The Assembly Utilities and Energy committee took up the accelerator program in its first oversight hearing of the year on Jan. 15. Members seemed clear-eyed about the scope of the undertaking.
“It’s certainly creative, it’s certainly needed,” said Assemblymember Steve Bennett, who chairs a budget subcommittee that will oversee implementation. “It’s complex, so it’s going to be interesting.”
Put another way, SB 254’s public financing plan is cargo that should be handled with care.

The answer isn’t blowing in the wind
Our friends at the Union of Concerned Scientists checked in on the state of wind power development in California in a recent blog post. It’s not encouraging.
UCS’ Mark Specht notes that while wind is on the rise around the country, it’s on the retreat here in one of its birthplaces (Altamont Pass, 1980s) and at a time when new projects are sorely needed.
Why?
Specht points to a combination of factors. For one, many of the best spots are already taken. Also, solar got cheap, making it more attractive to utilities and other electricity providers shopping around to fulfill their Renewable Portfolio Standard requirements.
Wind also tends to face more local opposition, Specht notes, and opponents recently won a major victory in Shasta County, where the Fountain Wind project was blocked.
The project was essentially an expansion of an existing project that had been operating without incident for years.

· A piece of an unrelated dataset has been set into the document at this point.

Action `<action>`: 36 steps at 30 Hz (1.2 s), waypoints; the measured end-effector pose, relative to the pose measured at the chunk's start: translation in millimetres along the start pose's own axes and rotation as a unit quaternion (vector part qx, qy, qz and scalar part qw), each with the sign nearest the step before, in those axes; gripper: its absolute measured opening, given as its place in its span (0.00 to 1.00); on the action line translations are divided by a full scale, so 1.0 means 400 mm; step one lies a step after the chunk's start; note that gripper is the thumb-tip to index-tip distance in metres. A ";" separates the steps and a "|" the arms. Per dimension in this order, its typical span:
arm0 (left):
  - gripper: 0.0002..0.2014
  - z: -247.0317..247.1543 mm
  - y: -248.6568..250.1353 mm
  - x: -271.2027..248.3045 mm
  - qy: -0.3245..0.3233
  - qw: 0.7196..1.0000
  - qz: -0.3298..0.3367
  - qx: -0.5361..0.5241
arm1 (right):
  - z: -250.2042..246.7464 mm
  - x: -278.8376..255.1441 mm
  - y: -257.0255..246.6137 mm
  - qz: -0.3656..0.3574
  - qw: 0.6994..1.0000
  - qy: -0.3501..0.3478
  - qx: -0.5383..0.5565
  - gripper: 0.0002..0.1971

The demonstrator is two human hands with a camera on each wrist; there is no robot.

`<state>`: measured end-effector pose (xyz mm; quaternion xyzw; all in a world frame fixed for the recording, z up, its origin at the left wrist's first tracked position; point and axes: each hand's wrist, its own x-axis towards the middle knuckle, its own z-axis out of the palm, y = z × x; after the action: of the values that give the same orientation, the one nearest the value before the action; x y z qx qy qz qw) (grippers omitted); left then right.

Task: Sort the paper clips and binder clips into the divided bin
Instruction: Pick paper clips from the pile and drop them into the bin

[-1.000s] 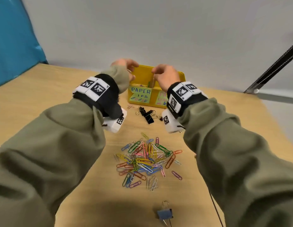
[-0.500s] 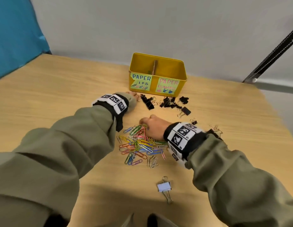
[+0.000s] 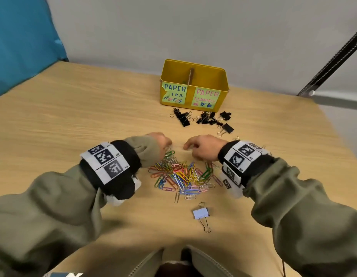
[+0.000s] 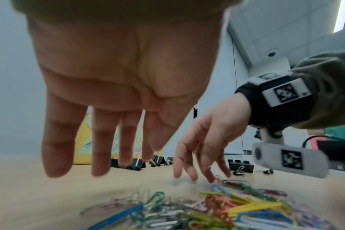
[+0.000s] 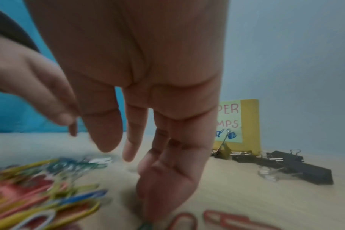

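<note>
Two notes on the yellow bin [image 3: 194, 76] at the far edge of the surface [image 3: 73, 120]: the left one reads "PAPER" over a torn "IPS", the right one "PAPER CLAMPS"; one divider splits the bin into two compartments; pale wood surface, grey wall behind, blue panel at the far left corner; black binder clips [image 3: 203, 118] lie clustered just in front of the bin, too tangled to count; one pale blue binder clip [image 3: 201, 213] sits alone toward the near edge; coloured paper clips [image 3: 183, 174] heaped mid-surface, dozens; left hand [image 3: 159, 141] and right hand [image 3: 203, 146] both over the heap's far side, fingers loosely spread downward, holding nothing.
</note>
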<state>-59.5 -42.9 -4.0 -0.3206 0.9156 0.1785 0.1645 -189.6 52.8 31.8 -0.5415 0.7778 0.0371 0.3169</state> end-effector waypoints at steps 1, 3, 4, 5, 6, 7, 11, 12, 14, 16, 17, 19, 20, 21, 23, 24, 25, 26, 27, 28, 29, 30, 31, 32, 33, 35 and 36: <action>0.28 -0.004 -0.001 -0.002 0.020 1.000 -0.001 -0.006 | 0.017 -0.002 -0.006 -0.005 1.000 -0.012 -0.026 0.22; 0.30 0.012 -0.007 -0.006 0.014 1.000 0.012 0.002 | 0.050 -0.008 -0.016 -0.016 0.998 -0.045 -0.049 0.24; 0.30 0.028 -0.006 -0.012 -0.006 0.999 0.025 0.021 | 0.061 -0.015 -0.016 -0.022 0.997 -0.057 -0.047 0.25; 0.28 0.044 -0.004 -0.021 -0.019 0.999 0.035 0.035 | 0.061 -0.025 -0.013 -0.028 0.997 -0.058 -0.045 0.25; 0.28 0.056 0.000 -0.029 -0.015 0.998 0.042 0.037 | 0.056 -0.038 -0.003 -0.027 0.998 -0.049 -0.041 0.25; 0.30 0.062 0.001 -0.039 -0.002 0.999 0.043 0.023 | 0.051 -0.052 0.011 -0.018 0.999 -0.033 -0.033 0.26; 0.49 0.064 -0.016 -0.080 -0.002 1.000 0.013 -0.002 | 0.058 -0.107 0.081 0.096 0.994 -0.014 -0.044 0.42; 0.53 0.064 -0.018 -0.087 -0.012 1.000 -0.004 0.015 | 0.070 -0.115 0.091 0.116 0.992 -0.019 -0.055 0.45; 0.55 0.067 -0.003 -0.092 -0.029 0.998 -0.024 0.043 | 0.100 -0.113 0.090 0.126 0.991 -0.011 -0.043 0.45; 0.51 0.075 0.029 -0.087 -0.030 0.998 -0.026 0.041 | 0.121 -0.099 0.071 0.102 0.995 0.002 -0.019 0.40; 0.49 0.078 0.048 -0.086 -0.024 0.999 -0.023 0.038 | 0.126 -0.090 0.059 0.087 0.996 0.003 -0.009 0.37; 0.45 0.085 0.080 -0.084 -0.020 0.999 -0.021 0.030 | 0.125 -0.076 0.043 0.063 0.998 0.001 0.014 0.34; 0.45 0.089 0.089 -0.081 -0.022 0.999 -0.025 0.025 | 0.123 -0.070 0.039 0.054 0.998 -0.002 0.025 0.36; 0.44 0.088 0.097 -0.078 -0.024 0.999 -0.032 0.019 | 0.121 -0.067 0.037 0.047 0.998 -0.003 0.030 0.41; 0.40 0.083 0.105 -0.071 -0.028 0.998 -0.054 0.007 | 0.122 -0.067 0.030 0.045 0.999 0.003 0.016 0.49; 0.37 0.081 0.105 -0.068 -0.032 0.997 -0.065 -0.002 | 0.129 -0.066 0.025 0.046 0.999 0.011 0.002 0.50; 0.36 0.078 0.106 -0.068 -0.036 0.997 -0.069 -0.014 | 0.136 -0.063 0.019 0.045 0.999 0.022 -0.013 0.49; 0.34 0.077 0.107 -0.067 -0.039 0.997 -0.069 -0.020 | 0.142 -0.059 0.015 0.042 0.998 0.032 -0.025 0.46; 0.32 0.077 0.107 -0.065 -0.038 0.997 -0.068 -0.017 | 0.143 -0.054 0.011 0.038 0.998 0.036 -0.028 0.43; 0.29 0.078 0.105 -0.064 -0.033 0.997 -0.063 -0.006 | 0.141 -0.048 0.009 0.036 0.998 0.034 -0.026 0.39; 0.27 0.075 0.107 -0.062 -0.030 0.998 -0.056 0.002 | 0.137 -0.043 0.008 0.031 0.999 0.028 -0.026 0.36; 0.25 0.073 0.106 -0.056 -0.031 0.998 -0.046 0.007 | 0.130 -0.040 0.008 0.023 0.999 0.021 -0.031 0.33; 0.22 0.074 0.102 -0.050 -0.035 0.998 -0.047 -0.005 | 0.123 -0.037 0.008 0.013 0.999 0.020 -0.041 0.30; 0.20 0.072 0.099 -0.041 -0.039 0.998 -0.050 -0.020 | 0.117 -0.035 0.010 0.005 0.999 0.023 -0.044 0.27; 0.19 0.066 0.093 -0.037 -0.036 0.998 -0.046 -0.034 | 0.112 -0.033 0.012 0.000 0.999 0.027 -0.035 0.24; 0.18 0.058 0.069 -0.028 -0.027 0.998 -0.034 -0.052 | 0.106 -0.027 0.023 0.013 0.999 0.027 0.038 0.15; 0.18 0.060 0.052 -0.022 -0.021 0.998 -0.031 -0.057 | 0.104 -0.024 0.033 0.028 0.995 0.023 0.092 0.10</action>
<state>-62.1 -12.7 -16.7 -0.3538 0.8899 0.2319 0.1707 -180.1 82.7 0.2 -0.4885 0.8000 -0.0381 0.3464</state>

But local government agencies came out against it, and then in December the California Energy Commission denied the developer’s request to use the state’s streamlined AB 205 process to override the local opposition.

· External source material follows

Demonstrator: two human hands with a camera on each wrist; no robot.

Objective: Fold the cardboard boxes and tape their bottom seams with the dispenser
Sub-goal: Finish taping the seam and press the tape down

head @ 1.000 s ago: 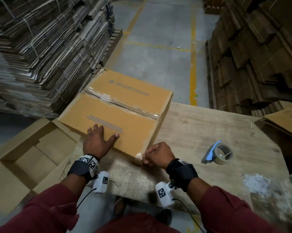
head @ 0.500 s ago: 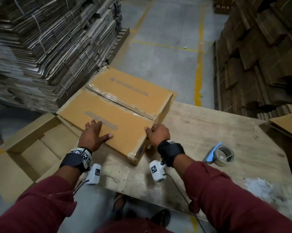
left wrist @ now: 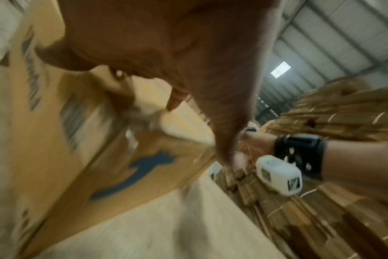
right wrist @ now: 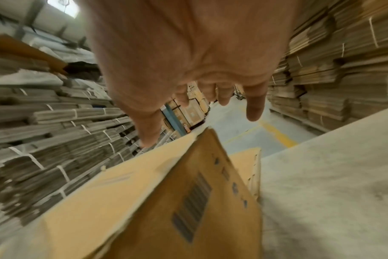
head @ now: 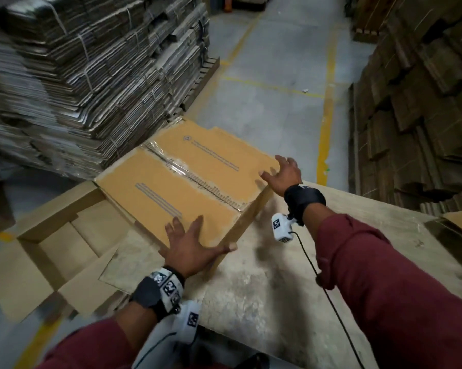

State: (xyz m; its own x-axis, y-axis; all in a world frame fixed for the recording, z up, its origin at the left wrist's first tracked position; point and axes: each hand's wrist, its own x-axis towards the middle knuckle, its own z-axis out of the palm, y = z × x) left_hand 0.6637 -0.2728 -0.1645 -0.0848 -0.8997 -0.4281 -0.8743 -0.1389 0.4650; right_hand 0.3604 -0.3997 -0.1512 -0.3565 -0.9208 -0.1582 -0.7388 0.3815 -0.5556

Developers warned that denying Fountain Wind would chill investment in projects in other parts of the state where wind hasn’t been built, reasoning that if the CEC wouldn’t use AB 205 to approve Fountain Wind, it probably wouldn’t use it for other projects. CEC officials have insisted that’s not the case.
Specht identifies a few projects that are in good shape, including the Gonzaga Ridge Wind Project and the Keyhole Wind Project. But his synopsis of other projects hanging around in the CAISO queue isn’t promising.

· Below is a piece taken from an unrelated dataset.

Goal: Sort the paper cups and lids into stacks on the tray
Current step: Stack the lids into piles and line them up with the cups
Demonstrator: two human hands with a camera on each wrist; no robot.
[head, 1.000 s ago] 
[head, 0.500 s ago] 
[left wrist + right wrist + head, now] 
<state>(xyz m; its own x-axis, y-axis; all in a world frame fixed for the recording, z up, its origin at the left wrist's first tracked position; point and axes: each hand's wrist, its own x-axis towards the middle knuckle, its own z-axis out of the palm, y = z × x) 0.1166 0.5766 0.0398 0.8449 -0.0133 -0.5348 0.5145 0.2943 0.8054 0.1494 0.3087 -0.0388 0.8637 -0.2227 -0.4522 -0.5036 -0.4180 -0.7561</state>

Out-of-state wind looks better, with new transmission lines set to import large quantities of wind power. But without focused attention from California to accommodate in-state development, the prospects for building more wind here — and the consequences if we can’t — are pretty grim.
Specht points to CPUC modelling showing the state will need 5 to 10 GW of new wind by 2030 and more than 25 GW of new wind by 2045. Without it, the replacements needed to fill the gap would cost $10 billion more, according to an analysis from consulting firm E3.
More diversity means more resilience, more reliability and better prices. That’s why wind is still in the state’s plans. California should get serious about a course correction that will make the plans a reality sooner rather than later.
What’s happening
Here are a few other things on our radar:
— Our ACP colleagues in D.C. ran the numbers on a future without renewables for the PJM regional grid. Takeaway: The nine PJM states would pay $360 billion more over the next 10 years, costing the average household $3,000 to $8,500.
— Four of the top-polling candidates for governor talked climate at a California Environmental Voters forum last week. “Abundance” was one of the first words out of a candidate’s mouth, but details were scant.
— The Assembly Utilities and Energy Committee is holding a hearing Feb. 18 titled, “Assessing Progress in Developing Clean Energy.” Details to come.